Sunday, July 4, 2010

Extended budget deadlines

A confirmation last week from a Ministry of Education official that the traditional end-of-June budget deadline for school boards has been extended to the end of July.
I had asked the question after attending a board meeting where a budget vote was postponed post-June 30 and I was told by the director of education of the new deadline. Ministry communications staffer confirmed it later in the week-- due, apparently, to the new budgeting provisions that come into effect in the 2010-11 school year, such as Public Sector Accounting Board standards and the confusing 1% rule, boards are being given until the end of July to ratify and submit their 2010-11 budgets.
I can't imagine there are that many who'll wait that long. Well, I can't imagine there are trustees who've waited that long-- they may have ratified and then left it to staff members to complete all the paperwork and submit to the ministry some time between the end of June and the end of July.

6 comments:

Anonymous said...

As usual the Ministry doesn't kow what it is doing, so how can the Trustees and Administration do their jobs.

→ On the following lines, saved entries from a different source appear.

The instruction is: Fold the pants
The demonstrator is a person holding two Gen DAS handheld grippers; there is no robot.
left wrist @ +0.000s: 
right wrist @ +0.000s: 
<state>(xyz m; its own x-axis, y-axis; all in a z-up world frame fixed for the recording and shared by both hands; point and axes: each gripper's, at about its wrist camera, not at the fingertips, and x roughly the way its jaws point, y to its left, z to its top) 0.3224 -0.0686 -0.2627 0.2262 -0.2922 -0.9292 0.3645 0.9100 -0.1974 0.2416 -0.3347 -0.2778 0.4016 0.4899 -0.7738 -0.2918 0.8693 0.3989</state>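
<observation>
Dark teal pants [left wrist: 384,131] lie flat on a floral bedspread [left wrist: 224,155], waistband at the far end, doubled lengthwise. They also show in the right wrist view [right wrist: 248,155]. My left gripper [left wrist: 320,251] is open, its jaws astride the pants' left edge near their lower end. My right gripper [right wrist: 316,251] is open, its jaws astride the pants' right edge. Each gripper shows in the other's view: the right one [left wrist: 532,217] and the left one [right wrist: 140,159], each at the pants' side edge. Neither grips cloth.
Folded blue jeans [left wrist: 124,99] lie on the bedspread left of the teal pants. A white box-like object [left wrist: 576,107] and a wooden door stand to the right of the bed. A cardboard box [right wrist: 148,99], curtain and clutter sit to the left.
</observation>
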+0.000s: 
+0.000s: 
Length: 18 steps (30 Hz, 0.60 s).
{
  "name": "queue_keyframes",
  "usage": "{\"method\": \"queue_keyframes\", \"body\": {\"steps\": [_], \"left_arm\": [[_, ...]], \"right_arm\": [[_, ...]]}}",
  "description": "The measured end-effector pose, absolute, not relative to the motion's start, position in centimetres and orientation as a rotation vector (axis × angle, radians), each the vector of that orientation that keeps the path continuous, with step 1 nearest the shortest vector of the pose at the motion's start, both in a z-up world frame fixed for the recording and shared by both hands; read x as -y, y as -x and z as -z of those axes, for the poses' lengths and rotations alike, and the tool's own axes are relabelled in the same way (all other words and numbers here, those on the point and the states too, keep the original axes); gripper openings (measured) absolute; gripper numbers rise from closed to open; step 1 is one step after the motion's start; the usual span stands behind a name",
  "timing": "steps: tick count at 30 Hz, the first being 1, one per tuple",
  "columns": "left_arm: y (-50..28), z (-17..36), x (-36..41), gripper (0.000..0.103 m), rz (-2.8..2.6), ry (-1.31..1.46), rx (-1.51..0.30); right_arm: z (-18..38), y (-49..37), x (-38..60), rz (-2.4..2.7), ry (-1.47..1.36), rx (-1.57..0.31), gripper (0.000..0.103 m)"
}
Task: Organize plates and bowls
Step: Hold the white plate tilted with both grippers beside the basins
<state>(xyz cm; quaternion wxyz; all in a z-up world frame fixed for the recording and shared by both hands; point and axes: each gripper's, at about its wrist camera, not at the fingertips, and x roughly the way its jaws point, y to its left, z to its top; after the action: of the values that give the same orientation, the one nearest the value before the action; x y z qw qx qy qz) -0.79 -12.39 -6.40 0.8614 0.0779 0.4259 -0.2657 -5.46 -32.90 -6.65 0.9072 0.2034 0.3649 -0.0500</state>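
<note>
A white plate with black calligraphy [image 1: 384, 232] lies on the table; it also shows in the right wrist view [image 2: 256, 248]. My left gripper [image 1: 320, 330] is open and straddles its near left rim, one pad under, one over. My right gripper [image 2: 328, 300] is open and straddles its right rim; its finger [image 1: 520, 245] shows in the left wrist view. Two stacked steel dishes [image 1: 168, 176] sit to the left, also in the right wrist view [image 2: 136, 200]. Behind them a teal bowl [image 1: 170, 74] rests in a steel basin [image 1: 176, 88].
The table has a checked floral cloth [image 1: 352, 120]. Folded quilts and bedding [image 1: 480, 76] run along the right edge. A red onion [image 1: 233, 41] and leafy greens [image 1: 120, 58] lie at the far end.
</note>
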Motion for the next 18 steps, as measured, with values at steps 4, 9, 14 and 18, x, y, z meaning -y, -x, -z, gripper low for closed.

Education Reporter said...

Anon 4 July 15:30

I only wish your comment made more sense. I'm no defender of the ministry or its competence or incompetence, but such generalities are the domain of one too lazy to actually make a comment that contains useful information.

The move to PSAB, as confusing as it is, is a good one. School boards should follow the same accounting and budgeting rules as other public-sector bodies. The boards are actually leading the way, given that municipalities are also implementing PSAB a year or two behind. This past year, 2009, was the first year municipalities had to account for the values of all their tangible assets. School boards had to report that in their 2008-09 audits.

Another example? The one-line statement boards now need to place in their audits regarding school-generated funds. It's a PSAB rule on any money that flows through board-managed accounts.

What happened this year was this was the first PSAB-compliant budget to be presented and the final step to flip the switch took longer than anyone thought. Who's fault that is? I don't know. It could be a little bit of everybody's.

Hugo

Banderblogger said...

The lateness of school boards' budgets is always frustrating for everyone. Often programs and even jobs are held in limbo until the budgets are submitted, but if this is the price to pay for public and transparent accounting, it's well worth the wait.

Anonymous said...

My comment has to do with budget. I work for TVDSB that has instituted a new sick day (we gte 20) policy....they will take the average 10.4 a year & if you go over it, then you join 'the program'---then ahve 4 months to not get sick??!!?? If you keep going ove rthen you progress through diffferent phases with teh end result beingb terminantion, yet the hadnout given to us on the PD day (the school board has known about this since May) saying it is not punative....how can it not be punative if we can get terminanted??? Why give us 20 sick days a year and say of you take more than 10 then a letter follows you in your permanenet file? Have you heard of this with other boards? Can you look into it and post something about this? I feel than this issue is huge....espcially with H1N1 thsi last year, I was off 10 days just for that!!
Not happy TVSDB teacehr in London

Education Reporter said...

Anon 10 July 20:56

My colleagues at the London Free Press have already written about this.
http://www.lfpress.com/news/london/2010/06/04/14272146.html

It looks like your ETFO local (and likely the other employee unions) are objecting to this and preparing a response.

Hugo

JIm said...

Various employers have absence management plans in place.

Being granted 20 sick days in the course of a year doesn't necessarily mean you're entitled to use them as you see fit. I suspect the 10.4 days is some sort of a board-wide average and anything above that is considered cause for concern.

Keep in mind that most board employees bank a big chunk of their allocation for the gratuity.

If taken entirely as sick days that'd be roughly one day every two weeks during the school year. That has all sorts of implications for staffing, scheduling, etc.